Auckland hospitals lagging behind in race to be fully prepared for COVID-19 surge

Auckland Hospital stock image.
Auckland Hospital. Photo credit: Getty Images

By Rowan Quinn of RNZ

None of Auckland's hospital emergency departments have finished their COVID-19 preparations more than nine weeks into the outbreak and with patient numbers set to surge.

Some will not be done until the very end of the year, weeks after they were predicting about 20 emergency COVID-19 patients a day.

All were still building negative pressure rooms, the gold standard for preventing the airborne virus from spreading through corridors or air conditioning.

Some doctors and nurses were frustrated, saying the work should have been done months ago.

They worried where they would put COVID-19 patients if the ED was busy, with corridors even less suitable than before as a backup.

Middlemore Hospital's emergency department still has five more negative pressure rooms to build, with work likely to be finished next month.

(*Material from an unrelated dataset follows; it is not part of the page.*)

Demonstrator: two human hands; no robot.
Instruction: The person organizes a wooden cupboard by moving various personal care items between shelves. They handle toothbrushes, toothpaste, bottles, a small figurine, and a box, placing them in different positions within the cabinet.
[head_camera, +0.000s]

It currently has three.

Auckland Hospital is building nine more and they are not due to be finished until December. It currently has six between its adult ED and an assessment unit.

North Shore Hospital has four negative pressure rooms in its ED and assessment unit. It is planning to build four more but the work is not due to be finished until the end of December.

Longer-term, it will build another nine.

There is just one negative pressure room in the smaller Waitākere Hospital, with work underway to build two more by next month.

The figures were provided by the city's three district health boards.

All said they were well prepared to deal with an increase in COVID-19 patients safely - and there were measures other than negative pressure rooms that helped.

They included closed-door rooms, and well-ventilated spaces and separate triage streams for suspected COVID-19 patients.

They said most COVID patients would not need to be treated in negative pressure rooms.

College of Emergency Medicine president John Bonning said when COVID took off in the community it would be a tough run, especially for staff.

They would need to "strap in" but the health system would cope, he said.